Closed tyronedong closed 7 years ago

tyronedong commented 7 years ago

When I implement the model in textClassifierRNN.py, I got an error and don't know how to fix it.

Traceback (most recent call last): File "lstm_text_classification.py", line 241, in model.fit(x_train, y_train, nb_epoch=15, shuffle=True, validation_split=0.1) File "/usr/local/lib/python3.4/dist-packages/keras/engine/training.py", line 1494, in fit self._make_train_function() File "/usr/local/lib/python3.4/dist-packages/keras/engine/training.py", line 1018, in _make_train_function self.total_loss) File "/usr/local/lib/python3.4/dist-packages/keras/optimizers.py", line 416, in get_updates shapes = [K.get_variable_shape(p) for p in params] File "/usr/local/lib/python3.4/dist-packages/keras/optimizers.py", line 416, in shapes = [K.get_variable_shape(p) for p in params] File "/usr/local/lib/python3.4/dist-packages/keras/backend/theano_backend.py", line 1162, in get_variable_shape return x.get_value(borrow=True, return_internal_type=True).shape AttributeError: 'TensorVariable' object has no attribute 'get_value'

Do you know any solution? Thanks.

YuliyaLi commented 7 years ago

It was caused by the version of Keras, which can be solved by replace the AttLayer layer code by:

class AttLayer(Layer): def init(self, **kwargs): self.init = initializers.get('normal')
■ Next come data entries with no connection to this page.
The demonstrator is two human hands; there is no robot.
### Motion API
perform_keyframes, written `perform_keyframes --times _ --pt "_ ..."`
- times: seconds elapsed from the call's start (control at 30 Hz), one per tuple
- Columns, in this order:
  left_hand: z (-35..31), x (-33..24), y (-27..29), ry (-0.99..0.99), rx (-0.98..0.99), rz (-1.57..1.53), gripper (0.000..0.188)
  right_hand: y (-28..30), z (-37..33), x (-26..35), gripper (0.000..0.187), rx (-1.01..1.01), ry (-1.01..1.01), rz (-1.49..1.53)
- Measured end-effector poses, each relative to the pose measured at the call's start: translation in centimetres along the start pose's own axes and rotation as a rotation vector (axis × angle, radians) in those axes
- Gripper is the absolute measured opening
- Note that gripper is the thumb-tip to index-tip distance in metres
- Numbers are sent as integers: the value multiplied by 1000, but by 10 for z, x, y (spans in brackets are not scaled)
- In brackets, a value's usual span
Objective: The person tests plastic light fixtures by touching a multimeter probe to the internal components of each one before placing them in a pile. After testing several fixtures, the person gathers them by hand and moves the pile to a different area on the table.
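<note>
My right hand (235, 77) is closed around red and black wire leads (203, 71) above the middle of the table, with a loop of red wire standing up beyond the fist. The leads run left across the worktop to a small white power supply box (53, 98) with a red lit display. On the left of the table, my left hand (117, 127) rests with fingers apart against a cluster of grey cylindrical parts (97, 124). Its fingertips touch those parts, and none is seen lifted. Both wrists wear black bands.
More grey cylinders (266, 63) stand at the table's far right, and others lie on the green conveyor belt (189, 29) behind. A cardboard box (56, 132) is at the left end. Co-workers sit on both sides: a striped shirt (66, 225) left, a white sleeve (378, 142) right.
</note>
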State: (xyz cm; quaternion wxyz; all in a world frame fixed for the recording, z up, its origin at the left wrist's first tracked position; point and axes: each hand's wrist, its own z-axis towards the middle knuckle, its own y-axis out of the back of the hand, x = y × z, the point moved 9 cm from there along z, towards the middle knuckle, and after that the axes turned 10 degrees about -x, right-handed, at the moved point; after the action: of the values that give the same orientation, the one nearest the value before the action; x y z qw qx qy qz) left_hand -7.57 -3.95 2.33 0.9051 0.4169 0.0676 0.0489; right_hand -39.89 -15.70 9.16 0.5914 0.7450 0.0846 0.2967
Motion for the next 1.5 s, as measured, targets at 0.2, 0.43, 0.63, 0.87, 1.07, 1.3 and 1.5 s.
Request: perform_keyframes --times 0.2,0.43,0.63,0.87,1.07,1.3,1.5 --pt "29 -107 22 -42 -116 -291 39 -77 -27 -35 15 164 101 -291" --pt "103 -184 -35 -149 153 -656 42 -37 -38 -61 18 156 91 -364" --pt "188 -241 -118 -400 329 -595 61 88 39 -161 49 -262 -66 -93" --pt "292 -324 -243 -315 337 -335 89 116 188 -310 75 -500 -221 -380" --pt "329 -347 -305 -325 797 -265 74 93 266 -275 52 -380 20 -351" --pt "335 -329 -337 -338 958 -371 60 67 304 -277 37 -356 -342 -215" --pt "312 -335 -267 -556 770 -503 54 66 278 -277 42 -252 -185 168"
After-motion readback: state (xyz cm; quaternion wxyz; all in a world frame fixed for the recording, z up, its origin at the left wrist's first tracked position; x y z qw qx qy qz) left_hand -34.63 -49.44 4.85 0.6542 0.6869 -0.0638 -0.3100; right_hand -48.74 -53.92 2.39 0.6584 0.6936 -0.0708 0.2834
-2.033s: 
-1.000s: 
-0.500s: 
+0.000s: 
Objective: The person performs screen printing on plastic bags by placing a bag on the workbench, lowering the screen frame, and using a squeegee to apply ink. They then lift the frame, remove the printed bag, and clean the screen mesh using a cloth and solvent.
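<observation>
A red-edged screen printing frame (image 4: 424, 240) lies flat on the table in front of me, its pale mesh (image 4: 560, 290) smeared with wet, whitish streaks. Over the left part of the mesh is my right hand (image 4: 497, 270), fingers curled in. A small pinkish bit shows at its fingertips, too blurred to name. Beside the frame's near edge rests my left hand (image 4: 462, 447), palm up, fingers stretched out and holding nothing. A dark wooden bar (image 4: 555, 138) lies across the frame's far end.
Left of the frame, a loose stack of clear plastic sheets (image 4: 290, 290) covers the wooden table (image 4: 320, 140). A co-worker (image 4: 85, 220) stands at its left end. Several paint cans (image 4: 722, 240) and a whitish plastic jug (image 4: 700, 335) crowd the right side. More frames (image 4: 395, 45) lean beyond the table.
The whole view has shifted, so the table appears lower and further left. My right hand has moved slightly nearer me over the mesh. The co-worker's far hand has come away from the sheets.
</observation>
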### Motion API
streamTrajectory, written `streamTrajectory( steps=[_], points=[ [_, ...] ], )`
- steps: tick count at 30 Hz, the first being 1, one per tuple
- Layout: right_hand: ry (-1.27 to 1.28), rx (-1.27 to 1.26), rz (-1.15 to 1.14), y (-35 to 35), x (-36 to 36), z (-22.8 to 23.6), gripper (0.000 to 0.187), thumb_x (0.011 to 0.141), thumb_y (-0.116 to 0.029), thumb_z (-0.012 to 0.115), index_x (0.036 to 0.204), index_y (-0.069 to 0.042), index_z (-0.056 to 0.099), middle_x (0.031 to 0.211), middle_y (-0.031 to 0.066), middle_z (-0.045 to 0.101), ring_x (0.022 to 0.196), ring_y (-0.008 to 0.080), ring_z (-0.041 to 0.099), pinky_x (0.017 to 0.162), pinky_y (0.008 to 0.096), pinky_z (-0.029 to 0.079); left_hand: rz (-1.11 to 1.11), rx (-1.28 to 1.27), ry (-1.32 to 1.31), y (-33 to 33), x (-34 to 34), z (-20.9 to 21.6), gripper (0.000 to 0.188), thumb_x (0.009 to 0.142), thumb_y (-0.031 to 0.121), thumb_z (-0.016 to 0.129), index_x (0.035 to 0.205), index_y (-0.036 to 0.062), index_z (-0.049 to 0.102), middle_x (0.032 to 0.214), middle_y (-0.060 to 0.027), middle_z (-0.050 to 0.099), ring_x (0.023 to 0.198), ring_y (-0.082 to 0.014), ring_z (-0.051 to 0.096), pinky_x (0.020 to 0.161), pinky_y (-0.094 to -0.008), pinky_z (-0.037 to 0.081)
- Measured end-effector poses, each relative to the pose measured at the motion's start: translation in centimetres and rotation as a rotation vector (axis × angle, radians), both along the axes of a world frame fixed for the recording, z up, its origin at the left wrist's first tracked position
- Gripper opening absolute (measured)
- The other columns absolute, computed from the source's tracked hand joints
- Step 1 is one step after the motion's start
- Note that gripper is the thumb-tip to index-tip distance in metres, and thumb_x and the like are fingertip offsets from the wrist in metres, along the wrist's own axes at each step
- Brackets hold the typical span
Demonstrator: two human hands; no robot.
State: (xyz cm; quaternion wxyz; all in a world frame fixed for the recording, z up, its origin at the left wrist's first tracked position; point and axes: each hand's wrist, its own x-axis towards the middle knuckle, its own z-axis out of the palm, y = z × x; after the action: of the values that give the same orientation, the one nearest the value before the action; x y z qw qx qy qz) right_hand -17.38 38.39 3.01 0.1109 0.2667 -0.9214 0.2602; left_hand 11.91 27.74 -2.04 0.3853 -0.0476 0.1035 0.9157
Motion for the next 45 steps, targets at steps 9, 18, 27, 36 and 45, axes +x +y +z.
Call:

self.input_spec = [InputSpec(ndim=3)]

    super(AttLayer, self).__init__(**kwargs)
def build(self, input_shape):
    assert len(input_shape)==3
    # Create a trainable weight variable for this layer.
    self.W = self.add_weight(name='W',
                                  shape=(input_shape[-1],),
                                  initializer='uniform',
                                  trainable=True)
    super(AttLayer, self).build(input_shape)  # be sure you call this somewhere!
def call(self, x, mask=None):
    eij = K.tanh(K.dot(x, self.W))
    ai = K.exp(eij)
    weights = ai/K.sum(ai, axis=1).dimshuffle(0,'x')
    weighted_input = x*weights.dimshuffle(0,1,'x')
    return weighted_input.sum(axis=1)
#def get_output_shape_for(self, input_shape):
def compute_output_shape(self, input_shape):
    return (input_shape[0], input_shape[-1])

hope can help you.

tyronedong commented 7 years ago

Thanks! The error disappears after replacing the AttLayer layer code.